**Given information:**

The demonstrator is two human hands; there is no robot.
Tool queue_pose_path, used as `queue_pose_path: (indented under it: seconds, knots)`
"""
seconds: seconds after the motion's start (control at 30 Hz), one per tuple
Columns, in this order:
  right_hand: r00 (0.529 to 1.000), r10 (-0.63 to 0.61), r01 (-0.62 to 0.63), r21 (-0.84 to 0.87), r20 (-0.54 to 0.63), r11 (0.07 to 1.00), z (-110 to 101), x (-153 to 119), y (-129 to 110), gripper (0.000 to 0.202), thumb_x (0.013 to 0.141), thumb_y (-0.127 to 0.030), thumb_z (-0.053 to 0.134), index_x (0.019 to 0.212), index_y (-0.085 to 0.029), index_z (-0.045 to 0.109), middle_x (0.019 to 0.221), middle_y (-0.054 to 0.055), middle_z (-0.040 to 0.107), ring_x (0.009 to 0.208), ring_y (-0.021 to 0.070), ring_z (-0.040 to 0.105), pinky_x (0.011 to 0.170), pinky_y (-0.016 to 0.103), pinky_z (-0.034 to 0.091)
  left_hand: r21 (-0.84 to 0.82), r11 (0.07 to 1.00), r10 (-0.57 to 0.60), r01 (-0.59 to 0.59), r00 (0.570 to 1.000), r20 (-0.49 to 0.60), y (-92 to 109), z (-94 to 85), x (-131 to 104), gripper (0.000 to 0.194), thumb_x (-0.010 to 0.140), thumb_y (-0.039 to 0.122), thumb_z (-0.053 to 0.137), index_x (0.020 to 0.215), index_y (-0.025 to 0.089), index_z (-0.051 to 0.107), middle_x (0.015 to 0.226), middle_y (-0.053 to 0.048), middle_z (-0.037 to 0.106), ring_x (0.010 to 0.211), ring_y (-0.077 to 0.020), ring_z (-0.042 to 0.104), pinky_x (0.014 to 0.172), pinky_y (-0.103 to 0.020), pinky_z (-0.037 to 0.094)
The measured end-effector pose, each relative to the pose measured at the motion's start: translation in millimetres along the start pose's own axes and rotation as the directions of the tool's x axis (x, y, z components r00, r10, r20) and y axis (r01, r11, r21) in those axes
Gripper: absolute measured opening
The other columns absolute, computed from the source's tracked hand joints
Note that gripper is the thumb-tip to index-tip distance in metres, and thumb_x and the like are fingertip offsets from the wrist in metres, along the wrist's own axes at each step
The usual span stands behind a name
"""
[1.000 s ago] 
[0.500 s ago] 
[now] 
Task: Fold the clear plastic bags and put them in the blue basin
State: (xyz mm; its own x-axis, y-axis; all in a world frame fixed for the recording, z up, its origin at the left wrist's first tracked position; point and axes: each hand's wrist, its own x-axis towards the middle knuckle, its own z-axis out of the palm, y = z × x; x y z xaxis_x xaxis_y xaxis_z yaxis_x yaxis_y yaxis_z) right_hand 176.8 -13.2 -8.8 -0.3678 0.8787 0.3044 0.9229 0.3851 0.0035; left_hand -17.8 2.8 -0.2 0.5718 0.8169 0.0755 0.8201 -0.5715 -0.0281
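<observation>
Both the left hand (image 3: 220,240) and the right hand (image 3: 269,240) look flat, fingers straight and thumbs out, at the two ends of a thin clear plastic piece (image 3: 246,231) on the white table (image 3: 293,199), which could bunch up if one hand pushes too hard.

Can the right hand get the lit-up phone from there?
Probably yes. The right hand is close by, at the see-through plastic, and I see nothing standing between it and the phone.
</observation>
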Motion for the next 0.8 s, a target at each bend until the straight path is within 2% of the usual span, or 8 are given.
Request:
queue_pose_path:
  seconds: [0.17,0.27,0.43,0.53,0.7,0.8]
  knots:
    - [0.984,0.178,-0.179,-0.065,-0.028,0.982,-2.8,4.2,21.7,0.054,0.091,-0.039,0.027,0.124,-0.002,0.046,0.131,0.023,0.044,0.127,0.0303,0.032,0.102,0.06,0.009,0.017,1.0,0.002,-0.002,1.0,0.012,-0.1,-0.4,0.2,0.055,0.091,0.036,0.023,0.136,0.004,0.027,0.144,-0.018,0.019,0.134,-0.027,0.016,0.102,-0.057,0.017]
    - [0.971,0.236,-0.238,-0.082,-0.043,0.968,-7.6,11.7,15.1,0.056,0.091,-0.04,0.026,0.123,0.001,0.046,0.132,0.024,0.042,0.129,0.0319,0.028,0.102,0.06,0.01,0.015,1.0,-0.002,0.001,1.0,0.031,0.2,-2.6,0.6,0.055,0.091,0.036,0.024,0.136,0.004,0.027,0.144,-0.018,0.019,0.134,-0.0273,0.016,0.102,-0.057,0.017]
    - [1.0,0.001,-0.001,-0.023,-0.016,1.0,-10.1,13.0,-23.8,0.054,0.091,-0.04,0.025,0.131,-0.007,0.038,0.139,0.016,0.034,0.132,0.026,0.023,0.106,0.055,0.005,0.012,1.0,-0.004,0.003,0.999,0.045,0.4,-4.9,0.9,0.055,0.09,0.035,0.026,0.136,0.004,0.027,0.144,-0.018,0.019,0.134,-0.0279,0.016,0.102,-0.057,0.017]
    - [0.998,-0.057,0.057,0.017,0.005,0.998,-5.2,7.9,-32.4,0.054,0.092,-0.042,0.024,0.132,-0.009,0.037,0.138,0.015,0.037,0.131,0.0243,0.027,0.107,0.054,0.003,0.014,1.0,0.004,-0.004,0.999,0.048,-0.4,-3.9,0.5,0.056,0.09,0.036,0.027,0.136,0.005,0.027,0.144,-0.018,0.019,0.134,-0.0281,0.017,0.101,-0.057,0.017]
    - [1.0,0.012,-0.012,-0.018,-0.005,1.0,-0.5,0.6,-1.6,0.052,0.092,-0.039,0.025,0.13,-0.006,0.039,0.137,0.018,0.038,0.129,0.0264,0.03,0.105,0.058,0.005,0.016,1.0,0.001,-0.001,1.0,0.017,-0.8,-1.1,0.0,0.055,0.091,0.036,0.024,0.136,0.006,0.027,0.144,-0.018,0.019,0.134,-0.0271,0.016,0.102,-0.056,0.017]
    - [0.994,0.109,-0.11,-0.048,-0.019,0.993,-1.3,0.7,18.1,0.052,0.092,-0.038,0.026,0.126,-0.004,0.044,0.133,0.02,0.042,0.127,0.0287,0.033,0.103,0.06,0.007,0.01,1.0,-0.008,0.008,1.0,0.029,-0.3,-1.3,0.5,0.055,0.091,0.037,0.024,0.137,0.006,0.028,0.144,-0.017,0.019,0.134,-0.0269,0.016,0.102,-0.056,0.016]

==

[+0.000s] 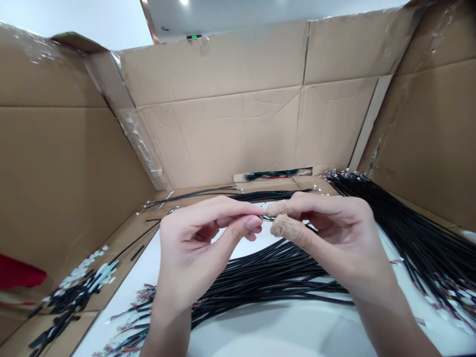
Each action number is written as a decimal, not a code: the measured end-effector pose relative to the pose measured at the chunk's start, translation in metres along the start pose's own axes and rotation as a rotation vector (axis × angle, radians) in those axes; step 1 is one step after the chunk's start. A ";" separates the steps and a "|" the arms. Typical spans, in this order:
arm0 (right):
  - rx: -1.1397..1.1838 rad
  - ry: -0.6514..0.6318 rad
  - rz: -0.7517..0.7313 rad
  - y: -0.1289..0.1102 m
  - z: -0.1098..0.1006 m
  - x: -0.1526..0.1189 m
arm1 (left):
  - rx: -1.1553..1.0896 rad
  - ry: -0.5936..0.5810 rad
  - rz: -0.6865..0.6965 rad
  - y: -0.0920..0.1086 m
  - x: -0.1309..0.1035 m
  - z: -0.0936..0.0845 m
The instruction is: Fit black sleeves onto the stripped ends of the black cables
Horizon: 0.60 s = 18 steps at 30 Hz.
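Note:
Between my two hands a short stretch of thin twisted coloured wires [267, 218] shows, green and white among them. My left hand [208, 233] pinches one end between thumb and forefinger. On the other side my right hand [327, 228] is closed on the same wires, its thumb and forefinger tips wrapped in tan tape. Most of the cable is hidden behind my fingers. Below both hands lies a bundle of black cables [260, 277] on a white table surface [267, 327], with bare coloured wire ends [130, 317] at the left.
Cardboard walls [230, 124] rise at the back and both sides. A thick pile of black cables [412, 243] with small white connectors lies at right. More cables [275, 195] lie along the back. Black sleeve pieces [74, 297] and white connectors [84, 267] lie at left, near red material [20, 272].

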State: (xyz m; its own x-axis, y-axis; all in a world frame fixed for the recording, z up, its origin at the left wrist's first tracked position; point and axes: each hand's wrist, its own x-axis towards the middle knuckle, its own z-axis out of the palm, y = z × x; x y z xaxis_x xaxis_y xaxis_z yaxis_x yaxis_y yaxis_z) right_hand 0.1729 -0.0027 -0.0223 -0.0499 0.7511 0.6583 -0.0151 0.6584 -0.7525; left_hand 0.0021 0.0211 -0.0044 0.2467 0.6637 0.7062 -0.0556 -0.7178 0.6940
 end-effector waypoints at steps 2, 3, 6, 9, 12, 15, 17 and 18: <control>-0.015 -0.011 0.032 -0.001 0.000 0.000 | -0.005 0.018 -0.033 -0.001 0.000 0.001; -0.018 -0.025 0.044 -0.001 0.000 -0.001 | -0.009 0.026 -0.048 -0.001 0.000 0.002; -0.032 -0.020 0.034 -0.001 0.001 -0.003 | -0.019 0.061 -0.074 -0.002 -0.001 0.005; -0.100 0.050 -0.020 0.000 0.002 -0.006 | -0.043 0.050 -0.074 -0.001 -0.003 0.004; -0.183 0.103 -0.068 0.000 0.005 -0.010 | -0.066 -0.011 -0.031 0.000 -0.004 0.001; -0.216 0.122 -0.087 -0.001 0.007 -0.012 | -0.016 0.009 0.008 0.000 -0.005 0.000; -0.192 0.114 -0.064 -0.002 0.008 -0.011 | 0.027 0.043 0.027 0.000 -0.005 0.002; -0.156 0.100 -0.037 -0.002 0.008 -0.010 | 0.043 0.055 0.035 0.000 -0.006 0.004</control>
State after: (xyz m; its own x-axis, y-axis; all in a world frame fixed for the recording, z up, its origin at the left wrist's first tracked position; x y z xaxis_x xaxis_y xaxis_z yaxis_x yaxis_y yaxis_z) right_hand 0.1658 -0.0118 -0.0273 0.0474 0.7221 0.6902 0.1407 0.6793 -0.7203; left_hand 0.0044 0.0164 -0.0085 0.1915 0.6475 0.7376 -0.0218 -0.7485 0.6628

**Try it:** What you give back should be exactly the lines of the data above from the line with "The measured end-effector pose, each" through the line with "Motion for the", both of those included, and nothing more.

**Solution for this task:**
The measured end-effector pose, each relative to the pose measured at the motion's start: translation in millimetres along the start pose's own axes and rotation as the directions of the tool's x axis (x, y, z components r00, r10, r20) and y axis (r01, r11, r21) in those axes
Gripper: absolute measured opening
The other columns absolute, computed from the source's tracked hand joints
Note that gripper is the thumb-tip to index-tip distance in metres, and thumb_x and the like are fingertip offsets from the wrist in metres, along the wrist's own axes at each step
The usual span stands behind a name
"""
[1.000 s ago] 
[0.500 s ago] 
[now] 
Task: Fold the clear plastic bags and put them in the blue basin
State: (xyz mm; its own x-axis, y-axis; all in a world frame fixed for the recording, z up, its origin at the left wrist's first tracked position; point and axes: each hand's wrist, its own x-axis towards the middle knuckle, its own z-axis out of the palm, y = z × x; x y z xaxis_x xaxis_y xaxis_z yaxis_x yaxis_y yaxis_z) right_hand 176.8 -13.2 -8.8 -0.3678 0.8787 0.3044 0.9229 0.3851 0.0035; left_hand -17.8 2.8 -0.2 0.5718 0.8169 0.0755 0.8201 -0.5715 -0.0281
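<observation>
Both the left hand (image 3: 220,240) and the right hand (image 3: 269,240) look flat, fingers straight and thumbs out, at the two ends of a thin clear plastic piece (image 3: 246,231) on the white table (image 3: 293,199), which could bunch up if one hand pushes too hard.

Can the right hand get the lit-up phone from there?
Probably yes. The right hand is close by, at the see-through plastic, and I see nothing standing between it and the phone.
</observation>
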Motion for the next 0.8 s, a target at each bend until the straight path is within 2% of the usual span, or 8 are given.

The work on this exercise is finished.